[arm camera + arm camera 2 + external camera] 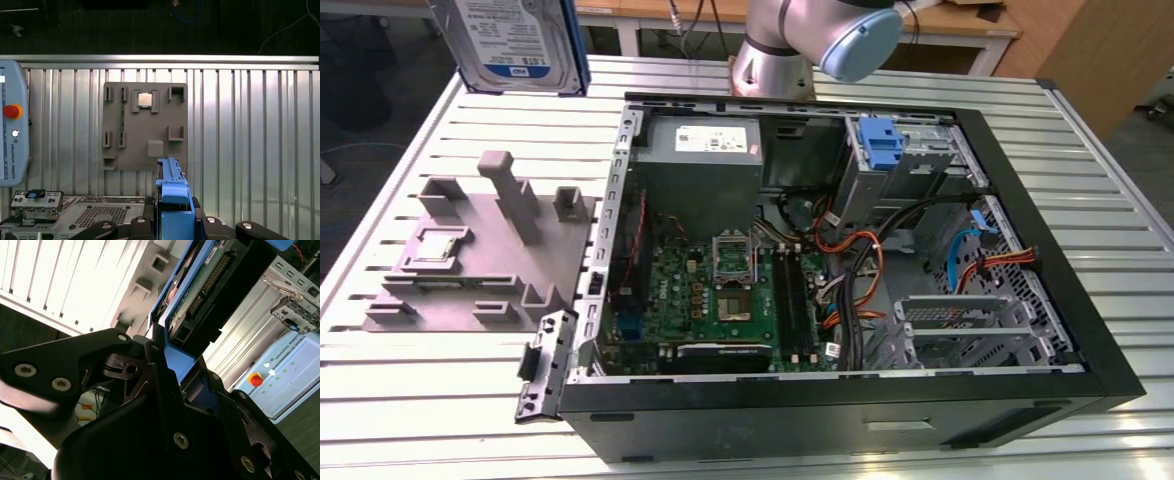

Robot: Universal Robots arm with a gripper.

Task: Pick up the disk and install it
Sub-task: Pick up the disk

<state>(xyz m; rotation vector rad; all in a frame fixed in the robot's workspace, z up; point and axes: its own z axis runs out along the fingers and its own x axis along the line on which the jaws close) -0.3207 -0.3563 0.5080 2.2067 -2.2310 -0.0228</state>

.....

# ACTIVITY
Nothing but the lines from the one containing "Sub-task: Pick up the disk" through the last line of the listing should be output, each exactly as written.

# TASK RESPONSE
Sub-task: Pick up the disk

<state>(xyz m; rotation vector rad; all in a frame fixed in the robot's workspace, z up; point and axes: its own z axis runs out along the fingers and its own x axis along the line on which the jaws close) -0.3207 -0.3563 0.5080 2.2067 -2.2310 -0.0228</state>

That's the answer, with nothing more to add.